“Resolution is inconsistent and impractical in asking Sri Lanka and UNHRC to do investigation simultaneously,” said, Dilip Sinha, Permanent Representative of India to the UN office.
Pakistan also rejected the resolution, saying it was about politics not human rights.
This is for the first time since 2009, India has abstained from the voting on the resolution – ‘Promoting reconciliation, accountability and human rights in Sri Lanka’.
All three times- 2009, 2012 and 2013 – India voted in favour of the resolutions.
Sinha noted that unlike the resolutions in 2009, 2012 and 2013, this resolution asks the United Nations High Commissioner for Human Rights (OHCHR) to “investigate, assess and monitor” the human rights situation in Sri Lanka which was an “intrusive” approach that undermines national sovereignty.
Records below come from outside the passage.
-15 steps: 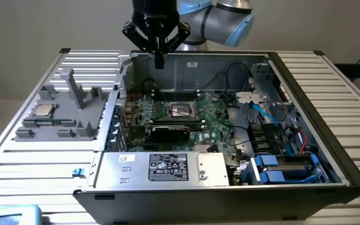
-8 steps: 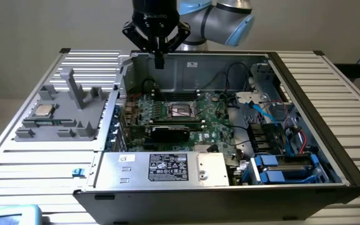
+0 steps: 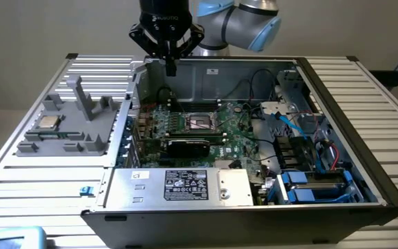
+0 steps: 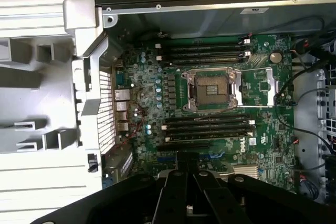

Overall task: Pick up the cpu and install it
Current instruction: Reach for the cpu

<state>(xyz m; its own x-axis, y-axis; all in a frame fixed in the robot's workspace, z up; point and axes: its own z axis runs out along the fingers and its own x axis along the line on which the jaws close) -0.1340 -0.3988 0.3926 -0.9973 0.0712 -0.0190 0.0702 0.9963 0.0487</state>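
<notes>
The cpu (image 3: 47, 123), a small square chip with a shiny metal top, lies on a grey holder (image 3: 68, 132) on the table, at the exterior view's left of the open computer case. My gripper (image 3: 170, 68) hangs above the case's back wall, well away from the cpu, shut with nothing between its fingers. In the wrist view the gripper (image 4: 187, 162) points down at the green motherboard (image 4: 157, 103). The bare cpu socket (image 3: 202, 122) sits at the middle of the board, and the wrist view sees this socket (image 4: 212, 88) with its metal frame.
A black card (image 3: 188, 145) stands on the board in front of the socket. A silver box with a white label (image 3: 185, 187) fills the case's near side. Cables and blue drive bays (image 3: 310, 181) crowd the exterior view's right. Ribbed table (image 3: 40, 181) surrounds the case.
</notes>
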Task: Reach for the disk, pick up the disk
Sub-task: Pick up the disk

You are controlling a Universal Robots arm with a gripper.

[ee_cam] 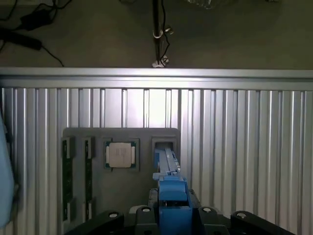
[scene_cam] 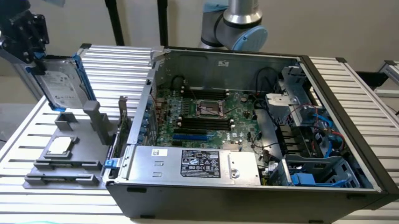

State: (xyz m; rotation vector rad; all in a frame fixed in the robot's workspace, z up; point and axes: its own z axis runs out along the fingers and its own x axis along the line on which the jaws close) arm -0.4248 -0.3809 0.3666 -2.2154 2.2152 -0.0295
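Tool clamped on disk top edge, just above grey holder; best lifted straight, without swing.

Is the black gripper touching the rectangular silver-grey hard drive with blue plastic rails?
Touching: in the exterior view the gripper clamps the upper end of the hard drive.

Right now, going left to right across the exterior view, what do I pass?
The claw gripping the disk → disk → grey post of the parts fixture → inside the open computer case: CPU socket → blue-grey drive cage.
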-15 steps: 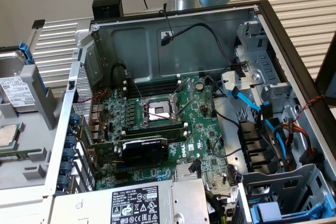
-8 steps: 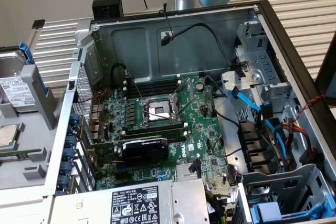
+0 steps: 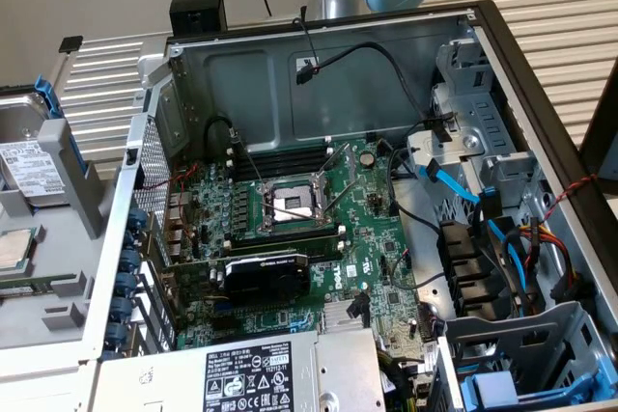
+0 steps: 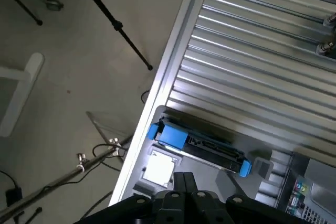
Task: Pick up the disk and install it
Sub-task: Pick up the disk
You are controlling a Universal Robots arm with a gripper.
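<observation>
Wrist view: disk [image 4: 209, 147] lies unheld just beyond the closed pincer [image 4: 184, 178].

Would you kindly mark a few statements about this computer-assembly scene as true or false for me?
1. The disk sits outside the computer case, in a grey holder. True.
2. The fingers grip the disk. False: they are shut on nothing, apart from it.
3. The disk's carrier is red. False: it is blue.
4. The computer case is open, its motherboard exposed. True.
</observation>
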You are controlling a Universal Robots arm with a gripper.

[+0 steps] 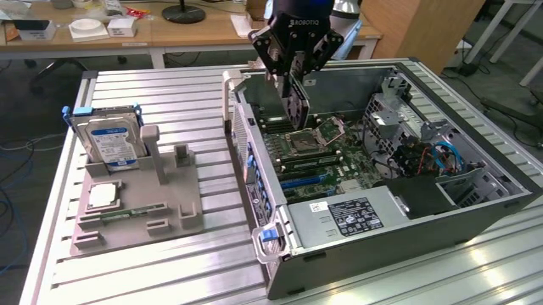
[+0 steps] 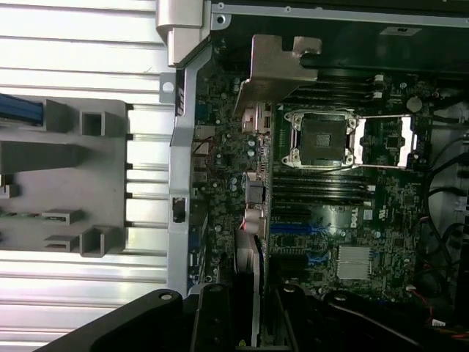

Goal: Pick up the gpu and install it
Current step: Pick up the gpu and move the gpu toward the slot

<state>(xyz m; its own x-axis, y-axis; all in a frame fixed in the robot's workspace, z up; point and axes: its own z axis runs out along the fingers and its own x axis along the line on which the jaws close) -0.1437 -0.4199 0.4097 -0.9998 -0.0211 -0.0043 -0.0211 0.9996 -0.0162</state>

“It has been India’s firm belief that adopting an intrusive approach that undermines national sovereignty and institutions is counterproductive. Any significant departure from the core principle of constructive international dialogue and cooperation has the potential to undermine efforts of Human Rights Council for promoting universal respect for the protection of human rights and fundamental freedoms,” he said.
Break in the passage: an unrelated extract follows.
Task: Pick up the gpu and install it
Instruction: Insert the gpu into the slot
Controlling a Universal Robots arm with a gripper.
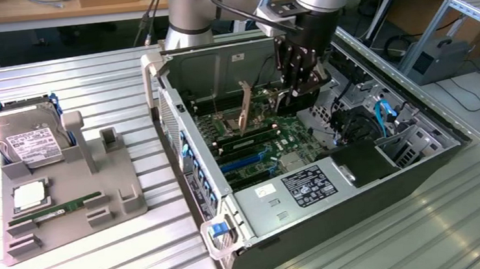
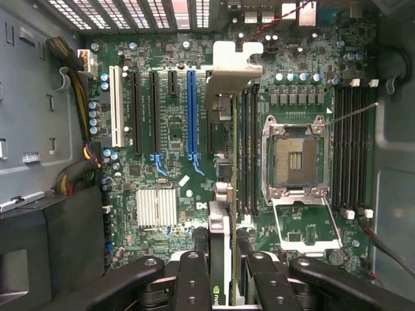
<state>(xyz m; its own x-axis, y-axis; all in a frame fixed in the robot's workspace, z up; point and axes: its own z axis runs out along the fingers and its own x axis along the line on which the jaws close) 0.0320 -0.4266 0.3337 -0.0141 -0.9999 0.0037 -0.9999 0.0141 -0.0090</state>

Moreover, any external investigative mechanism with an open-ended mandate to monitor national processes for protection of human rights in a country, was not reflective of the constructive approach of dialogue and cooperation envisaged by earlier UN General Assembly resolutions, he added. .
“India has always been of the view that the end of the conflict in Sri Lanka provided a unique opportunity to pursue a lasting political settlement, acceptable to all communities in Sri Lanka, including the Tamils,” the explanation given of India’s vote said.
“India believes that this Council’s efforts should contribute to a state’s own efforts in the promotion and protection of human rights. We are strongly supportive of Sri Lanka’s continued engagement with the OHCHR.
“We encourage the High Commissioner to continue to provide technical assistance in accordance with the relevant HRC resolutions. We are also supportive of close engagement of UN Special Procedures with the Government of Sri Lanka,” it said.
Sri Lanka on Wednesday rejected a U.S.-led call for accountability after the U.N.’s top human rights official recommended an international criminal investigation of abuses from the island nation’s civil war that ended in 2009.
U.N. rights chief Navi Pillay had recommended that the 47-nation U.N. Human Rights Council authorise an “independent international inquiry” in Sri Lanka because she said it had made little progress toward ensuring accountability for alleged atrocities and war crimes committed during its civil war against minority Tamil rebels.
After a quarter-century of fighting, the government crushed the Tamil Tiger rebels who said they faced discrimination from the Sinhalese majority. A U.N. report found that as many as 40,000 people may have been killed in the final phase of the civil war, but the government disputes that figure.
Sri Lanka’s efforts to investigate past human rights violations have not been effective or inspired confidence among victims and witnesses, said Pillay, the U.N. high commissioner for human rights, who also criticised what she called the continuing harassment and intimidation of human rights advocates in Sri Lanka.
Subramanian Swamy congratulates Prime Minister Manmohan Singh
BJP leader Subramanian Swamy congratulated Prime Minister Manmohan Singh for India not supporting the US-sponsored UNHRC resolution on Sri Lanka seeking an international investigation into alleged war crimes by the island nation.
“I congratulate PM Manmohan Singh for ordering the Indian delegation in UNHCR not to support the dangerous US resolution seeking international probe into the so called human rights violations during 2009 anti-LTTE war by Sri lanka,” Swamy said in a statement.